* **WORK TASK**:
Go through the lines below and repeat each one exactly, skipping pictures.
- - -
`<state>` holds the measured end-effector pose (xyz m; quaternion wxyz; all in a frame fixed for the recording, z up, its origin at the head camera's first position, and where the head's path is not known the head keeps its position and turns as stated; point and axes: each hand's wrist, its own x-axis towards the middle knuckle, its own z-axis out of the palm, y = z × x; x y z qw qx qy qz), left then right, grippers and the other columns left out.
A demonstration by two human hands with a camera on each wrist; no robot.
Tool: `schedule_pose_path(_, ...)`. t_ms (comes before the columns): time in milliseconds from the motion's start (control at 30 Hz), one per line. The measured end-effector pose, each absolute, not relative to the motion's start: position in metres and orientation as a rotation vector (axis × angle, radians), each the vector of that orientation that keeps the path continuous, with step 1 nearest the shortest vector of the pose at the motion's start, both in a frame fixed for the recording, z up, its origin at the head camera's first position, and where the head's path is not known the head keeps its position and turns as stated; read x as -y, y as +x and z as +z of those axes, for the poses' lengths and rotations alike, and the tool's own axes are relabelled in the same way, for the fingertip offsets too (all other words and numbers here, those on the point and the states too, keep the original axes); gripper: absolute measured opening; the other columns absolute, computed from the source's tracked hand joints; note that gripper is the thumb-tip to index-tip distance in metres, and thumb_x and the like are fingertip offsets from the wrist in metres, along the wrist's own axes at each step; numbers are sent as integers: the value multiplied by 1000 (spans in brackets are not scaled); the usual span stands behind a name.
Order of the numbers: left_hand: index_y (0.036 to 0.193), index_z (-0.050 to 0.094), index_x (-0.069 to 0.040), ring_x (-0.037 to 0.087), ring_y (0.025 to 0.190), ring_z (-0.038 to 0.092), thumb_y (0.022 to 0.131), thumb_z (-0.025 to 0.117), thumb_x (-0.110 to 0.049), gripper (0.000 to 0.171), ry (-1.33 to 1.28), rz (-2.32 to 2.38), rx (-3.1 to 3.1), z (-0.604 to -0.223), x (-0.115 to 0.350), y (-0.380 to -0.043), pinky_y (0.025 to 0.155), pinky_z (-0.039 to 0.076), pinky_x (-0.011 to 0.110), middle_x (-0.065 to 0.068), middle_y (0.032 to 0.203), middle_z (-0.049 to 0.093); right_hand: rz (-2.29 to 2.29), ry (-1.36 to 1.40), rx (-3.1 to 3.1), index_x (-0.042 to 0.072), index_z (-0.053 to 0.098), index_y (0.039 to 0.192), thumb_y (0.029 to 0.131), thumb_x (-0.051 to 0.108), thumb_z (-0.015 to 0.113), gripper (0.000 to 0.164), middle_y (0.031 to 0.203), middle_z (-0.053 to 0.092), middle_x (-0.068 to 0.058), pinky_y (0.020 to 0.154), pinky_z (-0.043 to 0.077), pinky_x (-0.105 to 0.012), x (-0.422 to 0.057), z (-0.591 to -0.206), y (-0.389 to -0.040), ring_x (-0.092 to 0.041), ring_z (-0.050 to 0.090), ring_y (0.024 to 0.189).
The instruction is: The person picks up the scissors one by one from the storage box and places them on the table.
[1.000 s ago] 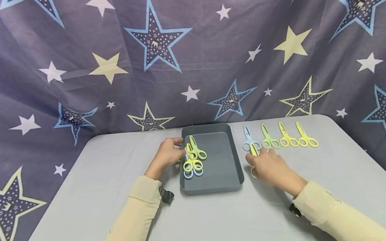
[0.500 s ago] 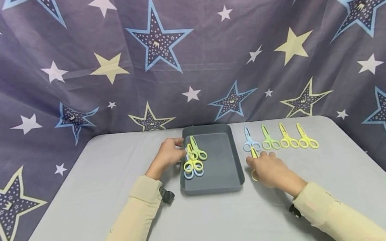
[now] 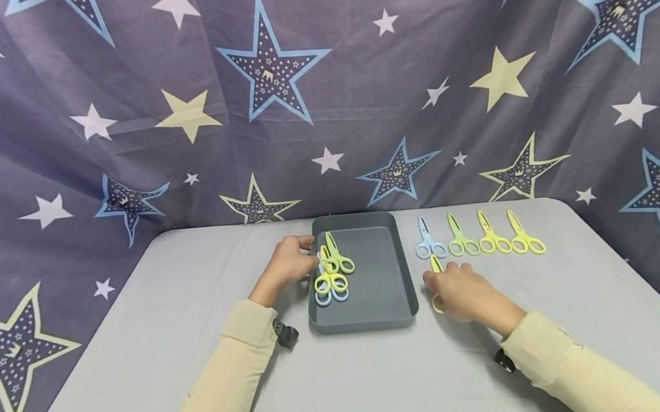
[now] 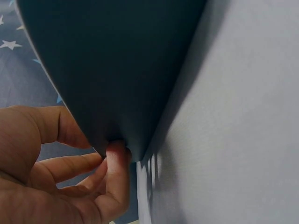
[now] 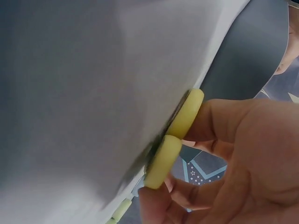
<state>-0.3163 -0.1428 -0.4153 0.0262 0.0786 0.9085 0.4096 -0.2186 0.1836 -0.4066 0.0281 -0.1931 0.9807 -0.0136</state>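
My left hand (image 3: 290,260) grips the left wall of a shallow grey tray (image 3: 378,283). In the left wrist view its fingers curl against the wall of the tray (image 4: 112,70). Inside the tray's left half lie green scissors (image 3: 340,260), with yellow scissors (image 3: 330,281) partly covering blue scissors (image 3: 323,300). Right of the tray, my right hand (image 3: 463,289) holds another pair of yellow scissors (image 3: 436,264), blades pointing away from me. The right wrist view shows the handle loops of these scissors (image 5: 162,161) between thumb and fingers, close to the tabletop.
Behind my right hand, blue scissors (image 3: 429,246), green scissors (image 3: 463,245), yellow scissors (image 3: 493,242) and more yellow scissors (image 3: 525,242) lie in a row on the grey-white table (image 3: 353,384). A star-patterned cloth (image 3: 315,96) hangs along the far edge.
The yellow scissors in my right hand have shifted slightly toward me, their tip drawing back from the blue scissors' handles. My left hand and the tray stay in place.
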Motion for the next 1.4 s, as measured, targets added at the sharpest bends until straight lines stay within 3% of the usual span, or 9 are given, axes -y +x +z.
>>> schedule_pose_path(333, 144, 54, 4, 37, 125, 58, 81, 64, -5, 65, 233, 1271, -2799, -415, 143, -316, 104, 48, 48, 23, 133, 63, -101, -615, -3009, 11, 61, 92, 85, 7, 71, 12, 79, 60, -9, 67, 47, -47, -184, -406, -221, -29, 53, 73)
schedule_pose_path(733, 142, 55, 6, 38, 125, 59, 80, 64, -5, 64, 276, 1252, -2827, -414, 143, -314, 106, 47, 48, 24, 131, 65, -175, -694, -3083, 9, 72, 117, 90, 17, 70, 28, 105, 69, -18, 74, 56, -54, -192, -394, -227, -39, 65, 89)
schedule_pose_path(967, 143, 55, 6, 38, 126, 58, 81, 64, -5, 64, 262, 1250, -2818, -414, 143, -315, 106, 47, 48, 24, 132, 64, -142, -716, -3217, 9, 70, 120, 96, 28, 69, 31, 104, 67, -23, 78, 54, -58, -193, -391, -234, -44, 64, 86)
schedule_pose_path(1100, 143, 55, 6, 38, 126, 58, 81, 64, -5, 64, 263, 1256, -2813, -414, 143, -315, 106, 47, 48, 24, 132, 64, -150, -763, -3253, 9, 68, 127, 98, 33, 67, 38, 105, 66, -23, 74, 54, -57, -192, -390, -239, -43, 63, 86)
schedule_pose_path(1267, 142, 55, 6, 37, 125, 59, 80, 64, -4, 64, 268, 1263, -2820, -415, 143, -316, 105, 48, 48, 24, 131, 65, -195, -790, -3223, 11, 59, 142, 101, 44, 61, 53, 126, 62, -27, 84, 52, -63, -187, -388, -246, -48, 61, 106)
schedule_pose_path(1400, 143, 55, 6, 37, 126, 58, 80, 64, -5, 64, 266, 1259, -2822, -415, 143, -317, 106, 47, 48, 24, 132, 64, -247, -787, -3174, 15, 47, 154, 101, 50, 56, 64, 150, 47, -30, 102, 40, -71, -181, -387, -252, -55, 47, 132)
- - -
* **OUTPUT FOR THIS EXERCISE**:
`<state>` holds the measured end-effector pose (xyz m; quaternion wxyz; all in a frame fixed for the recording, z up, its origin at the head camera's first position, and where the head's path is not known the head keeps its position and turns as stated; point and axes: each hand's wrist, its own x-axis towards the middle knuckle, its own z-axis out of the palm, y = z × x; x y z qw qx qy qz), left then right, grippers and the other columns left out.
A demonstration by two human hands with a camera on each wrist; no robot.
Tool: `schedule_pose_path(_, ...)`. t_ms (comes before the columns): time in milliseconds from the motion's start (control at 30 Hz), one per line. The measured end-effector pose, each absolute, not relative to the motion's start: position in metres and orientation as a rotation vector (axis × angle, radians), each the vector of that orientation that keeps the path continuous, with step 1 nearest the shortest vector of the pose at the motion's start, both in a frame fixed for the recording, z up, its origin at the head camera's first position, and where the head's path is not known the head keeps its position and turns as stated; read x as -y, y as +x and z as +z of those axes, for the poses' lengths and rotations alike, and the tool's own axes are relabelled in the same way, for the fingertip offsets too (all other words and numbers here, those on the point and the states too, keep the original axes); gripper: absolute measured opening; the other columns absolute, computed from the source's tracked hand joints; note that gripper is the thumb-tip to index-tip distance in metres, and thumb_x and the like are fingertip offsets from the wrist in metres, along the wrist's own axes at each step; numbers are sent as integers: the value multiplied by 1000 (spans in brackets are not scaled); the usual span stands behind a name.
Order of the numbers: left_hand: index_y (0.036 to 0.193), index_z (-0.050 to 0.094), index_x (-0.069 to 0.040), ring_x (-0.037 to 0.087), ring_y (0.025 to 0.190), ring_z (-0.038 to 0.092), thumb_y (0.022 to 0.131), thumb_z (-0.025 to 0.117), thumb_x (-0.110 to 0.049), gripper (0.000 to 0.171), ry (-1.33 to 1.28), rz (-2.32 to 2.38), rx (-3.1 to 3.1), z (-0.604 to -0.223), x (-0.115 to 0.350), y (-0.380 to -0.043), pinky_y (0.025 to 0.155), pinky_z (-0.039 to 0.076), pinky_x (-0.011 to 0.110), middle_x (-0.065 to 0.068), middle_y (0.032 to 0.203), middle_z (-0.049 to 0.093); right_hand: rz (-2.29 to 2.29), ry (-1.36 to 1.40), rx (-3.1 to 3.1), index_x (-0.042 to 0.072), index_z (-0.053 to 0.098), index_y (0.039 to 0.192), thumb_y (0.029 to 0.131), thumb_x (-0.051 to 0.108), thumb_z (-0.015 to 0.113), gripper (0.000 to 0.164), middle_y (0.031 to 0.203), middle_z (-0.053 to 0.092), middle_x (-0.068 to 0.058), pinky_y (0.020 to 0.154), pinky_z (-0.043 to 0.077), pinky_x (-0.105 to 0.012), x (-0.422 to 0.057), z (-0.591 to -0.206), y (-0.389 to -0.040), ring_x (-0.092 to 0.041), ring_z (-0.050 to 0.090), ring_y (0.024 to 0.189).
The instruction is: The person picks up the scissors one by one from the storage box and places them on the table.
[1.000 s ago] 
[0.500 s ago] 
[now] 
[now] 
[now] 
<state>-0.3163 -0.1428 -0.4153 0.0262 0.0786 0.9085 0.4096 -0.2186 0.1836 -0.4066 0.0281 -0.1931 0.9807 -0.0136</state>
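My left hand (image 3: 290,260) grips the left wall of a shallow grey tray (image 3: 378,283). In the left wrist view its fingers curl against the wall of the tray (image 4: 112,70). Inside the tray's left half lie green scissors (image 3: 340,260), with yellow scissors (image 3: 330,281) partly covering blue scissors (image 3: 323,300). Right of the tray, my right hand (image 3: 463,289) holds another pair of yellow scissors (image 3: 436,264), blades pointing away from me. The right wrist view shows the handle loops of these scissors (image 5: 162,161) between thumb and fingers, close to the tabletop.
Behind my right hand, blue scissors (image 3: 429,246), green scissors (image 3: 463,245), yellow scissors (image 3: 493,242) and more yellow scissors (image 3: 525,242) lie in a row on the grey-white table (image 3: 353,384). A star-patterned cloth (image 3: 315,96) hangs along the far edge.
The yellow scissors in my right hand have shifted slightly toward me, their tip drawing back from the blue scissors' handles. My left hand and the tray stay in place.
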Motion for the next 1.4 s, as measured, targets added at the sharpest bends until straight lines stay within 3% of the usual span, or 9 are given, axes -y +x +z.
>>> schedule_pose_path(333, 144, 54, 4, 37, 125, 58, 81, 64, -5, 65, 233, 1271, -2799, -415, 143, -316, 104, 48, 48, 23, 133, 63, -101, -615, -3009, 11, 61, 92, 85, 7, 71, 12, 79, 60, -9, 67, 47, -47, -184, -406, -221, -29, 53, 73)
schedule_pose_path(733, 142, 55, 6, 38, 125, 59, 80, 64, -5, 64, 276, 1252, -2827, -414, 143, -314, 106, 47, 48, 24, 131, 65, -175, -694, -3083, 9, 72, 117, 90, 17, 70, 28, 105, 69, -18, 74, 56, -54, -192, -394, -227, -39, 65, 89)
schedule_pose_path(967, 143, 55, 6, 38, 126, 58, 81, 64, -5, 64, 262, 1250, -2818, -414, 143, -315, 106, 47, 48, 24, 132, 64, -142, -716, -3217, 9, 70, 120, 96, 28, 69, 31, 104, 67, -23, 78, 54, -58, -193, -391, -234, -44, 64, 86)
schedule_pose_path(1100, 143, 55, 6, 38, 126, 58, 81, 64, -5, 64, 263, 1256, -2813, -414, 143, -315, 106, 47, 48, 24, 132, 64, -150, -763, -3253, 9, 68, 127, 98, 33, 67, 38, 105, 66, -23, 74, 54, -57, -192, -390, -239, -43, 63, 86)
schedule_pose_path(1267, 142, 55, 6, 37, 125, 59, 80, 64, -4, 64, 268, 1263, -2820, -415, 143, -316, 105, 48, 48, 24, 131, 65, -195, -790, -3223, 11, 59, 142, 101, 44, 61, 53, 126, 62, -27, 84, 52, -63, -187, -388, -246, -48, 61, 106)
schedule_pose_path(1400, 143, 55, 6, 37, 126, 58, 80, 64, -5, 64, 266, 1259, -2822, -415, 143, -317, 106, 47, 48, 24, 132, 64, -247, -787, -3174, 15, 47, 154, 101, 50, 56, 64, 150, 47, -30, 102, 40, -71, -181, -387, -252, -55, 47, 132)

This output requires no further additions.